The beauty of the universe is perhaps nowhere quite as readily apparent as in the rarefied air of Chile’s Atacama Desert. More than three miles above sea level, it’s closer to the edge of space than almost anywhere else on the planet. The thin, clear, bone-dry air, devoid of light pollution, makes it an ideal spot for observatories, and now, another way of reflecting on the beauty of the cosmos.
The Atacama Cosmology Telescope is the site of an unusual collaboration between scientists and artists. Mark Devlin, the Reese W. Flower Professor of Astronomy and Astrophysics in Penn Arts & Sciences, is one of the researchers behind ACTpol, a camera for capturing the data the telescope brings in. Not content with the boring monochrome color scheme the oil-drum sized camera normally sports, he reached out to Jackie Tileston, an associate professor of fine arts at PennDesign.
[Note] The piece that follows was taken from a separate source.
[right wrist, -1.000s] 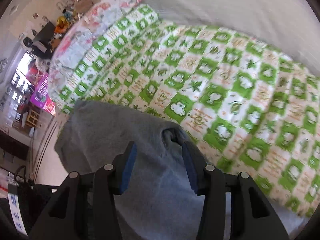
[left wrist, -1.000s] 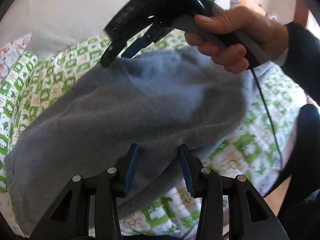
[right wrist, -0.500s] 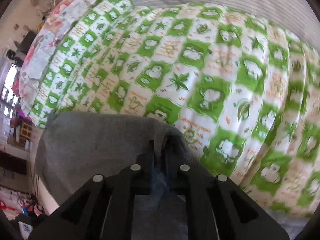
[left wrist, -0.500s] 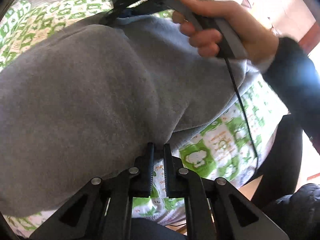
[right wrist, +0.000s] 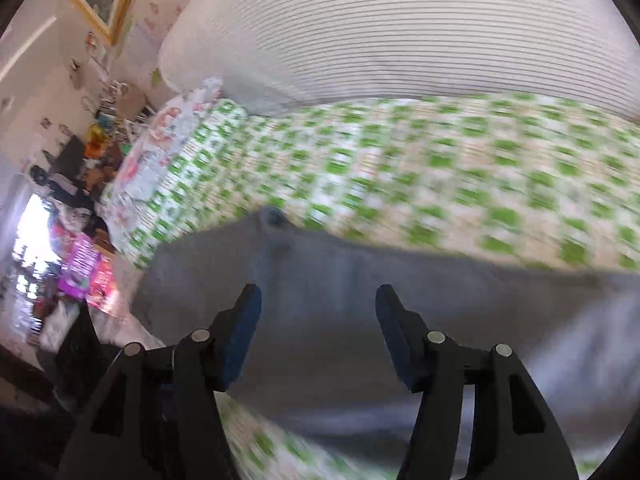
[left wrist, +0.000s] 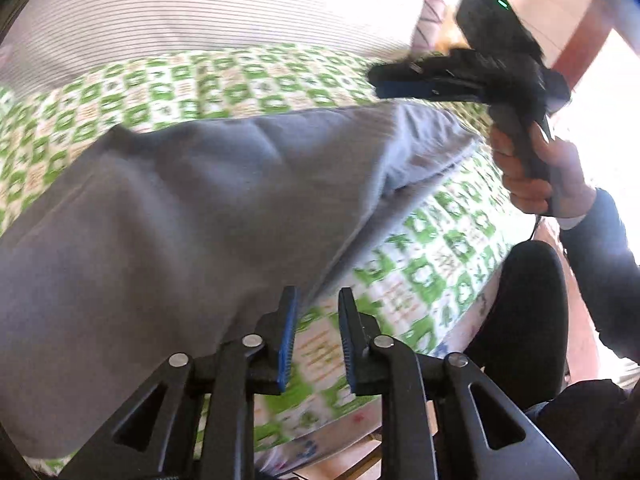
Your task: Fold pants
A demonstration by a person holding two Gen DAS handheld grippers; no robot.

Along with her husband, sculptor Kirk MacCarthy, she crafted a 4-foot-by-10 foot mural to wrap the device.
The piece, titled “Radical Measure (Not Entirely Random),” is inspired by the camera’s lofty mission: to get a better understanding of the first few moments after the Big Bang. Unlike the sweeping galactic vistas produced by telescopes that deal in the visible spectrum (such as those collected by other Penn astronomers through the Dark Energy Camera), the data ACTpol collects is of a more abstract nature, making it a good match for Tileston’s ethereal aesthetic.
“When they first explained their project—in essence, reporting these vibrations from the Big Bang and the origins of the universe, things coming into existence and disappearing again—I said, ‘That sounds like my work!’” Tileston says. “Whether it’s the physical aspect or the metaphysical aspect, I see my work as a metaphor for these ongoing, fluctuating processes. Rather than translating anything literally, I wanted the piece to be evocative of their work, rather than descriptive.”
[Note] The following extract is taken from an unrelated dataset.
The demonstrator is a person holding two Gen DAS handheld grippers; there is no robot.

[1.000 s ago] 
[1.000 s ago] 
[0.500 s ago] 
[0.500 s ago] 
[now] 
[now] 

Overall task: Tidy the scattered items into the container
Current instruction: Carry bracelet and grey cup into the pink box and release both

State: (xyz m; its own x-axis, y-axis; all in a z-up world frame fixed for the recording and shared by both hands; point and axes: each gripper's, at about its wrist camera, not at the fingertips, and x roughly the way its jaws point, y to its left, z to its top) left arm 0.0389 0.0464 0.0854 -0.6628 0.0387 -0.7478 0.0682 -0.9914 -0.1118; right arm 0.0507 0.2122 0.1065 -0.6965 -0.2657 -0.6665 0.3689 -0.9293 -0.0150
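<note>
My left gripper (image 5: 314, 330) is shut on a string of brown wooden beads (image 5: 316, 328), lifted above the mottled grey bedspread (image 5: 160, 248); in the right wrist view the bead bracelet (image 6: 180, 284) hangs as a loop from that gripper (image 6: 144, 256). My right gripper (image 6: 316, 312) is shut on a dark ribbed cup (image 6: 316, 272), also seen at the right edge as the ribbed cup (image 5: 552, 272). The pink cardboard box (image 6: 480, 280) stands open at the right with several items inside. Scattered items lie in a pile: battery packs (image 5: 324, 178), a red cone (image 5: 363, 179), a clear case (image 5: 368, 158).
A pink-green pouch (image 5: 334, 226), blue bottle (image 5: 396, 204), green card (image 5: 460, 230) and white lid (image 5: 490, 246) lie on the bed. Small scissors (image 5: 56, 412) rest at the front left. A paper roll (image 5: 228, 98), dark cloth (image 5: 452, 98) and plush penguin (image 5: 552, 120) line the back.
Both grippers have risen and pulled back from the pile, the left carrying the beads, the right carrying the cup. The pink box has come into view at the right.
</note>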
Cryogenically cooled to nearly absolute zero, ACTpol funnels inbound microwaves down long tubes, where their faint signals can be sensed by antennae. Like light waves, these microwaves are polarized, which means they have an orientation in space. Waves that go up and down can thus be differentiated from waves that go left to right, or some angle in between. Subtle differences in that polarization can give hints to what was happening when that radiation first formed, more than 13 billion years ago.
The massive research team, drawing on astronomers from more than 25 institutions, has recently posted some of their preliminary findings, with their first full season of observations slated to begin in a few weeks. Once their observations are completed in 2015, they plan on putting the camera—now called the “highest known art installation in the world”—on display in the nearby village of San Pedro de Atacama.
Originally published on June 5, 2014